Bu nedir kardeşim? Yakında cennetten tapu dağıtacaklar. Rüşvet sevap diyecekler. Akrabayı kayırmak Allah’ın
emriymiş… Nerelere geldi iş.

İSLAM’IN YENİLİKÇİLERİ

İhsan Eliaçık, “İslam dünyasında yenilikçi önderler çıktı” diyor ve şu isimleri veriyor:

Türkiye’den Mehmet Âkif… Şöyle diyor: “Nebiye atf ile binlerce herze uydurdun/Yıktın da dini mübini yeni bir din
kurdun.” Hurafe tartışmalarına nefis bir cevaptır bu.
Pakistan’dan Muhammed İkbal… Çok önemli bir düşünürdür.
Mısır’dan Hasan Hanefi…
İran’dan Ali Şeriati… Kitaplarını okudum, kendisinden etkilendim. “Ben artık Ali Şeriati gibi olacağım” dedim. Onun
gibi olmaya çalışıyorum.
Fas’tan Muhammed Abid El Cabiri… Çok önemli bir düşünürdür.

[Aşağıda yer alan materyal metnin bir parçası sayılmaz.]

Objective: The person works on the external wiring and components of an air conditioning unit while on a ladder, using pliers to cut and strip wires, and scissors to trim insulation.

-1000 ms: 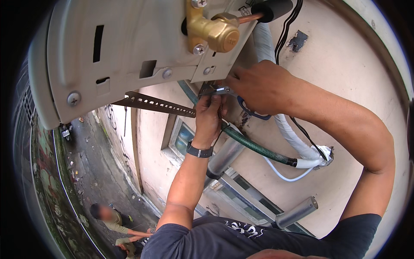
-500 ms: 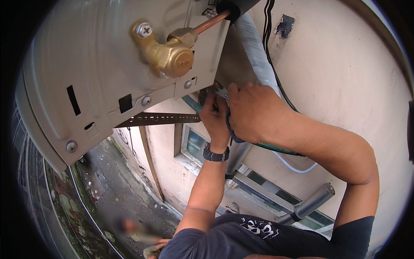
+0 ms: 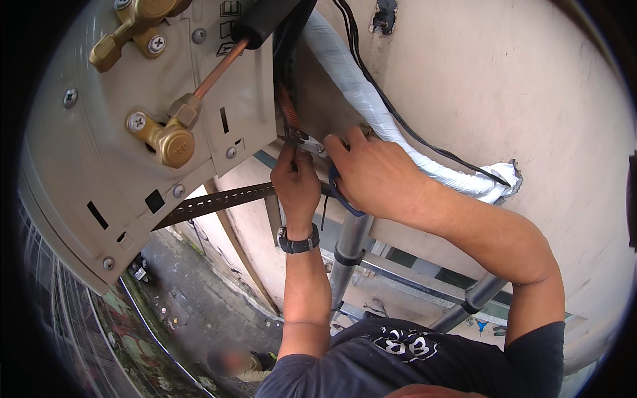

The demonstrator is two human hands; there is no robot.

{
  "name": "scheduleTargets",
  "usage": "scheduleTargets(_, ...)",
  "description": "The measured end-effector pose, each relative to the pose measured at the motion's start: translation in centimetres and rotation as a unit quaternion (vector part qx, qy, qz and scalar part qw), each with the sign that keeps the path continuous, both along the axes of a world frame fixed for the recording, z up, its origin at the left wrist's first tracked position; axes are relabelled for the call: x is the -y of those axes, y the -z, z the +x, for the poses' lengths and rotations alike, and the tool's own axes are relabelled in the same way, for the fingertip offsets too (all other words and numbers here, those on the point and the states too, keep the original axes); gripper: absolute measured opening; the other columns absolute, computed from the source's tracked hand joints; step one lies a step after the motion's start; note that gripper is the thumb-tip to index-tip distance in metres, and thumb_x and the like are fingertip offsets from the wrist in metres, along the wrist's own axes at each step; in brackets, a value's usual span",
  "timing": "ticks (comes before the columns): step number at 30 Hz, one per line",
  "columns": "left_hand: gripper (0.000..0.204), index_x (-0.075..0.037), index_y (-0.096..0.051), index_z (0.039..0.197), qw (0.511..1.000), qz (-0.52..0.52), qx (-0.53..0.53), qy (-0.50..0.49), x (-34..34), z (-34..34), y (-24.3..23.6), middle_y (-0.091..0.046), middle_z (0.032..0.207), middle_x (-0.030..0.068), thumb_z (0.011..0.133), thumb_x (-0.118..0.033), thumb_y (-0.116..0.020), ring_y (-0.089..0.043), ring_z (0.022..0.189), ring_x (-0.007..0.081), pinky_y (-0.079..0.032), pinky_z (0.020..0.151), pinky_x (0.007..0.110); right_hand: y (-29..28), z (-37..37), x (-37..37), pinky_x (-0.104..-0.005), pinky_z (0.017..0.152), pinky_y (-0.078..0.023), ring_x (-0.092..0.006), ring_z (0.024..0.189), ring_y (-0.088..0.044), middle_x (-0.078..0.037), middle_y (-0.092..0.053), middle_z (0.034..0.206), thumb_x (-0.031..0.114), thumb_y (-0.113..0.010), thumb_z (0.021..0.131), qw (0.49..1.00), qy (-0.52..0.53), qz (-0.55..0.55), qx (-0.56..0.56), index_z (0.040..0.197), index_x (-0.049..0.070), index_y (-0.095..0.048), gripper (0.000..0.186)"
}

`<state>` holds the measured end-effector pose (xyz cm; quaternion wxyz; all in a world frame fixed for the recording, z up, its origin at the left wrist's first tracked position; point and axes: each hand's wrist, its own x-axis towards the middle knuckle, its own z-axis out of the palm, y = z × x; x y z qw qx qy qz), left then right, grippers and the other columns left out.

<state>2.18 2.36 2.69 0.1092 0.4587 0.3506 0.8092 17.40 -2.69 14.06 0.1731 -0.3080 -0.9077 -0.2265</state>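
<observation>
My left hand (image 3: 296, 182), with a black watch (image 3: 298, 239) on its wrist, reaches up below the corner of the outdoor air-conditioner unit (image 3: 60, 159). Its fingertips are pinched together at the tool's jaws; what they hold is too small to make out. My right hand (image 3: 378, 171) grips blue-handled pliers (image 3: 340, 194), whose metal jaws point left toward those fingertips. A coiled reddish-brown length (image 3: 288, 109) hangs just above the pinched fingers. Part of the pliers is hidden behind my right hand.
Brass valves (image 3: 176, 146) and a copper pipe (image 3: 221, 71) stick out from the unit. A perforated metal bracket (image 3: 219, 201) runs beneath it. White-wrapped piping (image 3: 358, 89) and black cables (image 3: 391, 109) enter the wall. Grey pipes (image 3: 350, 245) cross below. Far down, a person (image 3: 249, 368) is on the ground.
The view has shifted, bringing more valves and the wall hole into sight. Both hands stay together under the unit's corner, the pliers still in my right hand.
</observation>
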Motion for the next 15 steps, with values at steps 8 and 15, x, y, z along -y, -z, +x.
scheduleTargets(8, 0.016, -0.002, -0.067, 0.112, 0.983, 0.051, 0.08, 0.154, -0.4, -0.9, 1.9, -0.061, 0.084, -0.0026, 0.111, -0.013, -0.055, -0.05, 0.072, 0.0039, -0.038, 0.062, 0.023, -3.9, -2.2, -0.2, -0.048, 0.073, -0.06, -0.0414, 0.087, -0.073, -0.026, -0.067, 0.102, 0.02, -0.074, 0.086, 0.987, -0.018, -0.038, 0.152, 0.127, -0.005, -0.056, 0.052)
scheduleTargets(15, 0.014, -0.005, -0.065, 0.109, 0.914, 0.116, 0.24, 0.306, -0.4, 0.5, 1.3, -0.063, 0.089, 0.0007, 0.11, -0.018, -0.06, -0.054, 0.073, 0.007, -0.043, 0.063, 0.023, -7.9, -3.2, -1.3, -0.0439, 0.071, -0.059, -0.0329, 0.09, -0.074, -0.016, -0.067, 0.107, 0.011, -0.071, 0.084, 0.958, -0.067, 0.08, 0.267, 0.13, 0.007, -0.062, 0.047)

Türkçeye de çevrilmiş kitapları vardır. Dört yıl
önce vefat etti.

BATININ HİÇ Mİ KABAHATİ YOK

“İyi ama Batı’nın hiç mi kabahati yok? Batılılara bir şey demeyecek miyiz?”

Batı’ya tabii ki bir şey diyeceğiz. Sömürgeciliklerine, emperyalist heveslerine tabii ki itiraz edeceğiz. İslam
dünyasının yeraltı ve yerüstü kaynaklarını sömürmelerine tabii ki karşı çıkacağız. Ki bunu yapmak farzdır.
Ancak asıl konumuz şu: Batı’nın, İslam’ın bağrındaki şiddete etkisi ne ve ne düzeyde? Ben bunun yok düzeyinde
olduğunu söylüyorum.

Bütün yollar açılsa, İslam dünyasının her yerinde İslamcılar iktidara gelse ne olacak?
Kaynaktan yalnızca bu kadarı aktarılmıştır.